==== DATA ====

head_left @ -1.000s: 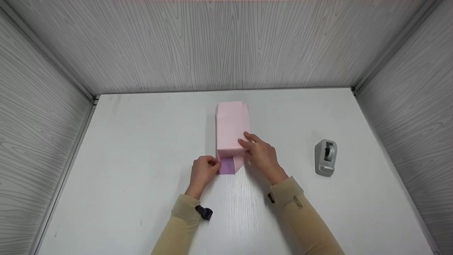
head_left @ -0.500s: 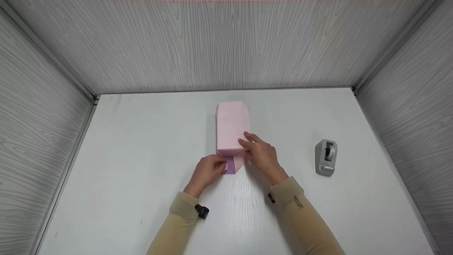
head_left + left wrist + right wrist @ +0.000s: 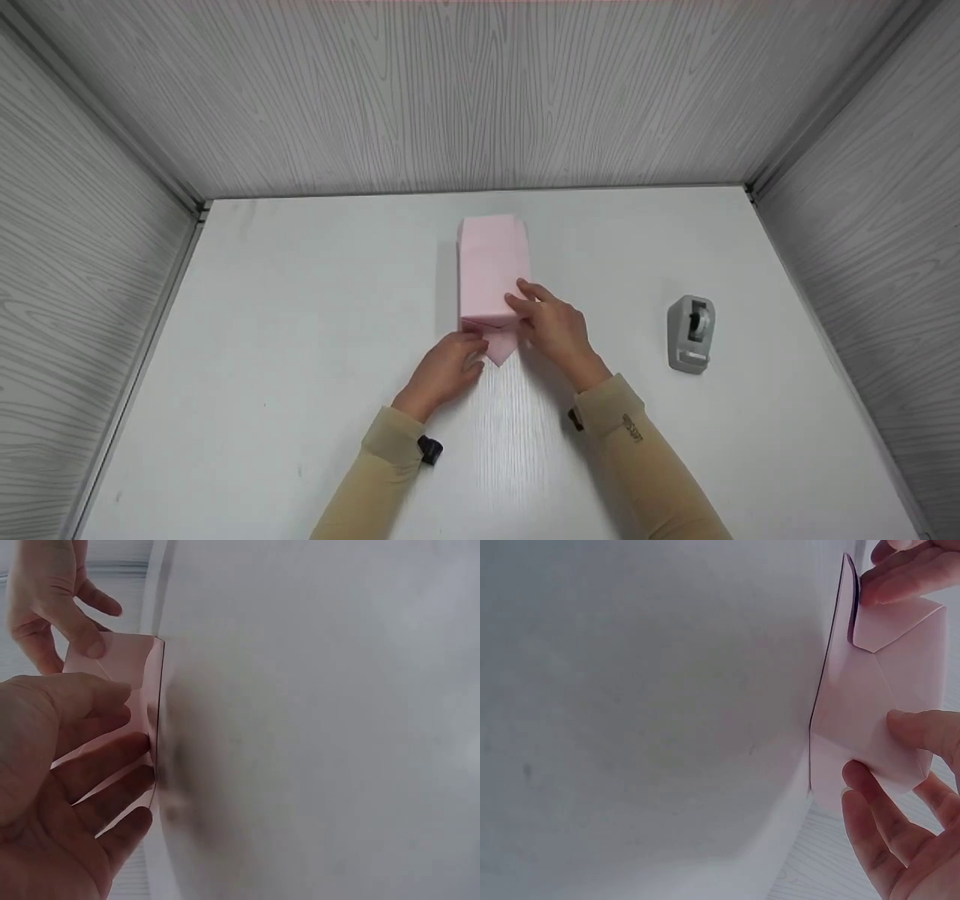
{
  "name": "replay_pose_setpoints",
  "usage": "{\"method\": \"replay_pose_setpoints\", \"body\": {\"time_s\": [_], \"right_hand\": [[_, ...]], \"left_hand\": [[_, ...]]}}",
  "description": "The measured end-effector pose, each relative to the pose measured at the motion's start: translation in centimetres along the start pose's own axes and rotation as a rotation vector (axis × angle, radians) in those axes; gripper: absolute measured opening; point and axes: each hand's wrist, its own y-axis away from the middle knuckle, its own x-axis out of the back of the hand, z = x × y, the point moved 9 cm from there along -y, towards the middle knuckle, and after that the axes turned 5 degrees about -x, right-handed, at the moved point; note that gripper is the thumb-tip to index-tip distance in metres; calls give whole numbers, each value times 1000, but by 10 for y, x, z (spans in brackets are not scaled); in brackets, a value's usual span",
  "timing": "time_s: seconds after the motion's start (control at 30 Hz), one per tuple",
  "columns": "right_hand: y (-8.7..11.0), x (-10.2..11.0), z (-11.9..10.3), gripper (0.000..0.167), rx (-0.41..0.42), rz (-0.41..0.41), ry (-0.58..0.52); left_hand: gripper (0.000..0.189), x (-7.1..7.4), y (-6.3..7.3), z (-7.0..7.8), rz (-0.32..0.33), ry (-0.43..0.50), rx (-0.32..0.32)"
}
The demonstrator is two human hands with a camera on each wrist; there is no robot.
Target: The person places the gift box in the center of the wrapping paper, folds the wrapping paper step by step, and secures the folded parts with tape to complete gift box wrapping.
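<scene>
"Left flap [image 3: 891,624] has turned inward since the earlier frame, under the left hand [image 3: 444,369]."

"And where is the box [image 3: 491,262]?"

"It lies on the bench [image 3: 315,300], between both hands. The right hand [image 3: 556,326] is clamped on its near right corner; the left grip has fingers apart, touching the flap without pinching."

"How far is the work?"

"Both sides of this end look folded, I judge. One pointed flap [image 3: 500,349] sticks outward, so closing seems left. The dispenser [image 3: 691,334] stands well apart, untouched."

Both forearms [image 3: 652,472] slant up from the frame's bottom, left hand [image 3: 448,369] loosely curved below centre, right hand [image 3: 559,326] higher!
</scene>
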Motion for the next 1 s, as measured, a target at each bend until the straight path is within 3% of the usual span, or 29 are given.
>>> {"method": "replay_pose_setpoints", "body": {"time_s": [0.17,0.3,0.73,0.87,1.0], "right_hand": [[0,-1,0,51,3,-1,5],[0,-1,1,50,-1,-2,14],[2,2,-1,49,46,49,-13],[2,0,-1,49,35,29,-1],[2,1,-2,48,37,25,2]], "left_hand": [[33,-1,3,6,9,-124,-54],[36,-2,6,9,-11,-217,-43],[71,-27,17,24,-244,-366,52],[69,-32,23,37,-288,-392,18],[62,-35,29,51,-309,-349,-55]]}}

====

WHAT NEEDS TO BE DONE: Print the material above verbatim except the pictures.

ANSWER FOR THIS EXERCISE:
head_left @ -1.000s: 
head_left @ -0.500s: 
head_left + left wrist + right wrist @ +0.000s: 
{
  "name": "replay_pose_setpoints",
  "usage": "{\"method\": \"replay_pose_setpoints\", \"body\": {\"time_s\": [_], \"right_hand\": [[_, ...]], \"left_hand\": [[_, ...]]}}",
  "description": "The measured end-effector pose, each relative to the pose measured at the motion's start: translation in centimetres along the start pose's own axes and rotation as a rotation vector (axis × angle, radians) in those axes; gripper: absolute measured opening; point and axes: each hand's wrist, its own y-axis away from the middle knuckle, its own x-axis out of the back of the hand, z = x × y, the point moved 9 cm from there along -y, towards the middle knuckle, and after that the axes turned 5 degrees about -x, right-handed, at the moved point; note that gripper is the thumb-tip to index-tip distance in metres; calls give whole numbers, each value times 1000, but by 10 for y, x, z (spans in brackets are not scaled); in brackets, a value's usual span",
  "timing": "time_s: seconds after the motion's start (control at 30 Hz), one per tuple",
  "columns": "right_hand: y (-8.7..11.0), x (-10.2..11.0), z (-11.9..10.3), gripper (0.000..0.167), rx (-0.41..0.42), rz (-0.41..0.41), ry (-0.58..0.52); left_hand: gripper (0.000..0.189), x (-7.1..7.4), y (-6.3..7.3), z (-7.0..7.8), rz (-0.32..0.33), ry (-0.43..0.50), rx (-0.32..0.32)"
}
The demonstrator is two human hands with a camera on each wrist; there is no robot.
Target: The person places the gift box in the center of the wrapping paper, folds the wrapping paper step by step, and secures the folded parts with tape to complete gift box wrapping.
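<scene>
"Left flap [image 3: 891,624] has turned inward since the earlier frame, under the left hand [image 3: 444,369]."

"And where is the box [image 3: 491,262]?"

"It lies on the bench [image 3: 315,300], between both hands. The right hand [image 3: 556,326] is clamped on its near right corner; the left grip has fingers apart, touching the flap without pinching."

"How far is the work?"

"Both sides of this end look folded, I judge. One pointed flap [image 3: 500,349] sticks outward, so closing seems left. The dispenser [image 3: 691,334] stands well apart, untouched."

Both forearms [image 3: 652,472] slant up from the frame's bottom, left hand [image 3: 448,369] loosely curved below centre, right hand [image 3: 559,326] higher!
</scene>
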Motion for the next 1 s, as measured, a target at each bend until the straight path is within 3% of the usual span, or 29 are given.
>>> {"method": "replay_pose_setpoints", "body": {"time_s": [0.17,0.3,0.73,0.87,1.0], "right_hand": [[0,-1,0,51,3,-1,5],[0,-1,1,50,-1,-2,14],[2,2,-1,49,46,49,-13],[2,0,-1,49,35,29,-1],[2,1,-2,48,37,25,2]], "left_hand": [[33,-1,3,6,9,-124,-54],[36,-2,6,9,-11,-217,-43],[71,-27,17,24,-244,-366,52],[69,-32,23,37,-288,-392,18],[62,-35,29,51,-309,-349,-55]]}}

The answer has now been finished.